Skip site navigation (1)Skip section navigation (2)
Date:      Fri, 5 Jan 2001 13:18:21 -0500 
From:      "Salyzyn, Mark" <mark_salyzyn@adaptec.com>
To:        "'Micah Anderson'" <micah@indymedia.org>, Chris Snell <chris@bikeworld.com>
Cc:        "'Mike Smith'" <msmith@freebsd.org>, noah <noah@indymedia.org>, freebsd-scsi@freebsd.org, "Robinson, Kimberly" <kimberly_robinson@adaptec.com>
Subject:   RE: update
Message-ID:  <50DB155AD0CED411988E009027D61DB31D816D@otcexc01.otc.adaptec.com>

next in thread | raw e-mail | index | archive | help

I feel this *must* be a controller firmware issue. To resolve this, our
technical support department is going to need to duplicate this problem so
our Firmware engineers can understand why the drives are going offline.

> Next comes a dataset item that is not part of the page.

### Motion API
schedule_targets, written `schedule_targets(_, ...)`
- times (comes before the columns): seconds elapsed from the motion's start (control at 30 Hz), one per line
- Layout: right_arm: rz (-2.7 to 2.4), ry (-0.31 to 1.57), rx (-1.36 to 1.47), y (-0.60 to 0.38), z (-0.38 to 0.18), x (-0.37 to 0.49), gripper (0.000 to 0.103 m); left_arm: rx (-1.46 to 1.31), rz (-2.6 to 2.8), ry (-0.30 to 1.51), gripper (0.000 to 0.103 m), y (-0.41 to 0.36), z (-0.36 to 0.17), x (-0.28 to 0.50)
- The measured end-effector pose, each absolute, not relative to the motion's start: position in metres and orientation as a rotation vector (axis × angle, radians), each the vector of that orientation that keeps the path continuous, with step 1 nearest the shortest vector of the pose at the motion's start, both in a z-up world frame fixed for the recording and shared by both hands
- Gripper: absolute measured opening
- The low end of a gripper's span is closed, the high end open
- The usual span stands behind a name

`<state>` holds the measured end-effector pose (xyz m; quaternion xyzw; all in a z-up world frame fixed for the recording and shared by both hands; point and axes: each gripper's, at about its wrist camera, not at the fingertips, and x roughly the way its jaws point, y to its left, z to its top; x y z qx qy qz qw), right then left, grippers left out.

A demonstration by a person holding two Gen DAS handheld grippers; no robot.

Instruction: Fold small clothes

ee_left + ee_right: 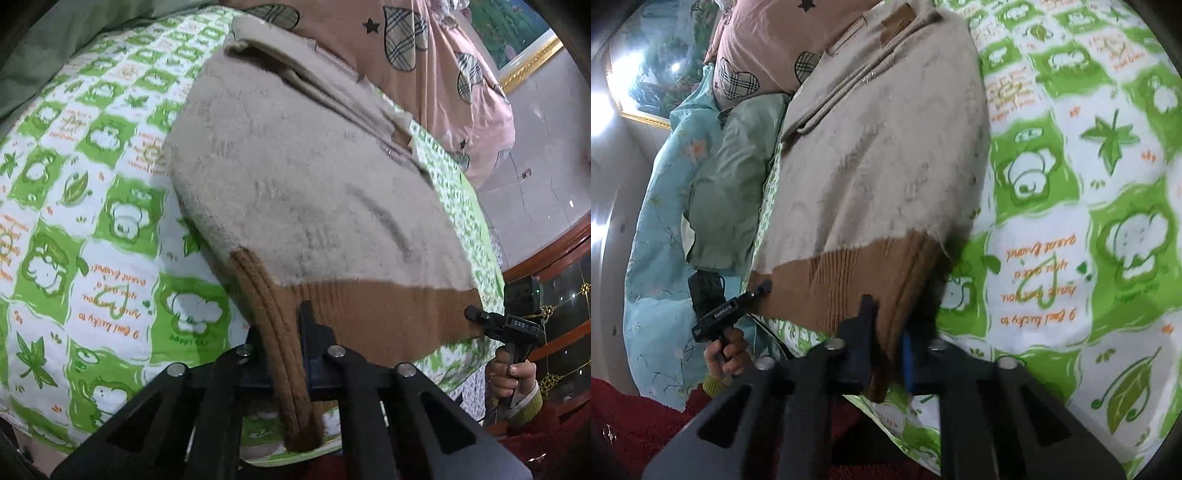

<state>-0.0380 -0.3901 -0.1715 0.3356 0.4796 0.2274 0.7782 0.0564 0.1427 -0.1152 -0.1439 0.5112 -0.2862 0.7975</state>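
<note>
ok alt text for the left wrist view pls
The left gripper is shut on the brown ribbed hem of a beige sweater lying on a green-and-white bedspread. The right gripper pinches the hem's far corner.

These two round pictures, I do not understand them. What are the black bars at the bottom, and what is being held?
No robot is here. A person holds a two-finger tool in each hand, and a fisheye camera on each tool looks along its fingers. The black bars are those tools. One picture comes from the left gripper, one from the right gripper. Each is shut on the brown ribbed hem of a beige fuzzy sweater, at opposite corners. The sweater lies on a green and white printed bedsheet. Each view also shows the other tool at the far corner.
</note>
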Motion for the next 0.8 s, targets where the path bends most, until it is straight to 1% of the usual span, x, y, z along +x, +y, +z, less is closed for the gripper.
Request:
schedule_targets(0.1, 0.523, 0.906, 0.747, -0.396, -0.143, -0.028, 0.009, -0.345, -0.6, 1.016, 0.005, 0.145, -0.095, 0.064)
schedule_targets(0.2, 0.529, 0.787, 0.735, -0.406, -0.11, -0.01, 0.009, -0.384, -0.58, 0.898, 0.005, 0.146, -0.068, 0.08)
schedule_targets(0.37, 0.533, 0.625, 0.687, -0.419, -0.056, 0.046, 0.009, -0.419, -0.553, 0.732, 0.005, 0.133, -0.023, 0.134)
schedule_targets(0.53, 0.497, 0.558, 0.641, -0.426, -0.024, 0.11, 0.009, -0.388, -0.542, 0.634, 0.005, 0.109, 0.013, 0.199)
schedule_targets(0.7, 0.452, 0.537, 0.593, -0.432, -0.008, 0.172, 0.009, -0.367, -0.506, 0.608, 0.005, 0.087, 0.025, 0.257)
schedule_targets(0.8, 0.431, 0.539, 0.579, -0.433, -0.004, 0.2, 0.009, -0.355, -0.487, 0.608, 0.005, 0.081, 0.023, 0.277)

It
Feels like the combination of Hardware is making the Firmware `brittle'
where subtle changes cause the issues to come and go. The controller
Firmware contains *all* the smarts associated with the SCSI bus
communications.

Technical support may be able to supply you a different hardware versioned
card with debugging (UART 115200 Baud) port installed to capture the needed
information to resolve this. IMHO, this is the *best* way to resolve this to
fruition. You have effectively swapped enough things around to have isolated
away the hardware domain validation possibilities.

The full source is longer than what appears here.